A motor is the workhorse of our industry. The issues of preventive and condition-based maintenance, online monitoring, system fault detection, diagnosis, and prognosis are of increasing importance. Different internal motor faults (e.g., inter-turn short circuits, broken bearings, broken rotor bars) along with external motor faults (e.g., phase failure, mechanical overload, blocked rotor) are expected to happen sooner or later. This paper introduces the fault detection technique of induction motors based upon the stator current. The fault motors have rotor bar broken or rotor unbalance defect, respectively. The stator currents are measured by the current meters and stored by the time domain. The time domain is not suitable to represent the current signals, so the frequency domain is applied to display the signals.

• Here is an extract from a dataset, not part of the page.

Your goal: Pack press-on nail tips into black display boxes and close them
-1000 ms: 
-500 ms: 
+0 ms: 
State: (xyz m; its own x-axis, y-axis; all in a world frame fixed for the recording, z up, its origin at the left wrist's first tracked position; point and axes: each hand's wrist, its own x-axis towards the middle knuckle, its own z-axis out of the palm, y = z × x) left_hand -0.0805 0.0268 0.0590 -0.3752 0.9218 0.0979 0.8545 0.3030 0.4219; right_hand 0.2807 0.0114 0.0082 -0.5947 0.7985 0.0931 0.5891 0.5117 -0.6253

The Fourier Transformer is used for the conversion of the signal. After the conversion of the signals, the features of the signals have to be extracted by the signal processing methods like a wavelet analysis, a spectrum analysis, etc. The discovered features are entered to the pattern classification model such as a neural network model, a polynomial neural network, a fuzzy inference model, etc. This paper describes the fault detection results that use wavelet decomposition. The wavelet analysis is very useful method for the time and frequency domain each. Also it is powerful method to detect the features in the signals.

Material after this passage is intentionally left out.